India fails to arrest rupee’s slide
India puts forward an underwhelming response to save the embattled rupee.
Markets were generally unimpressed by the Indian government’s steps yesterday to prop up the rupee. Among these measures was a US$5 billion increase in the foreign investment cap in government bonds that fell far short of calls for bolder action to prop up the rupee that hit a record low of 57.32 per US dollar last June 22.
The Reserve Bank of India, the central bank, stepped into markets late that day to support the currency. The rupee has depreciated 12% since March.
The central bank also raised the bond limit to US$20 billion and announced other small steps. The steps were the latest in an effort to combat a loss of confidence in India’s economy, which fell in the first quarter of this year to its worst growth in nine years.
The rupee hit a series of record lows this year in a continuous tumble that began in the middle of 2011. It has fallen about 7% so far this year, making it the worst performing currency monitored daily in Asia by Reuters.

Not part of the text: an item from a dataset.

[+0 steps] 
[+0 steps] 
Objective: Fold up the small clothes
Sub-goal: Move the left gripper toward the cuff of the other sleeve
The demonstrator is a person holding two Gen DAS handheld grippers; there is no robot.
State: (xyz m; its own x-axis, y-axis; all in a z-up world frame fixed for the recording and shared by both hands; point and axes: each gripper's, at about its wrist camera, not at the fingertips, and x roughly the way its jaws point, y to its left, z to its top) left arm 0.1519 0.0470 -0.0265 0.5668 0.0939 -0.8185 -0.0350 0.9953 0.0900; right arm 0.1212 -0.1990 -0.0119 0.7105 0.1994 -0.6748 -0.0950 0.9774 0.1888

"Until they address longer-term structural issues around capital flows and competition in the domestic retail sector which can help bring down inflation pressures, I think markets will be left disappointed," said Jonathan Cavenagh, senior forex strategist at Westpac in Singapore.
Economists have long said India needs to improve its economic fundamentals to bolster the rupee. In immediate need of attention is the country’s current account and fiscal deficits.
Critics say the government needs to reduce fuel and fertilizer subsidies that are ballooning the fiscal deficit and add more pressure on the current account and the rupee.
“I don't believe these measures will do much to improve the currency situation, because the problem plaguing the currency are the twin deficits, and that can only be addressed by cutting the fiscal deficit. And that is a much tougher job," said A. Prasanna, economist at ICICI Securities Primary Dealership.
The runaway fiscal deficit, which is close to 6% of the GDP, and the massive US$180 billion trade deficit are areas of serious concern that also weigh on the rupee.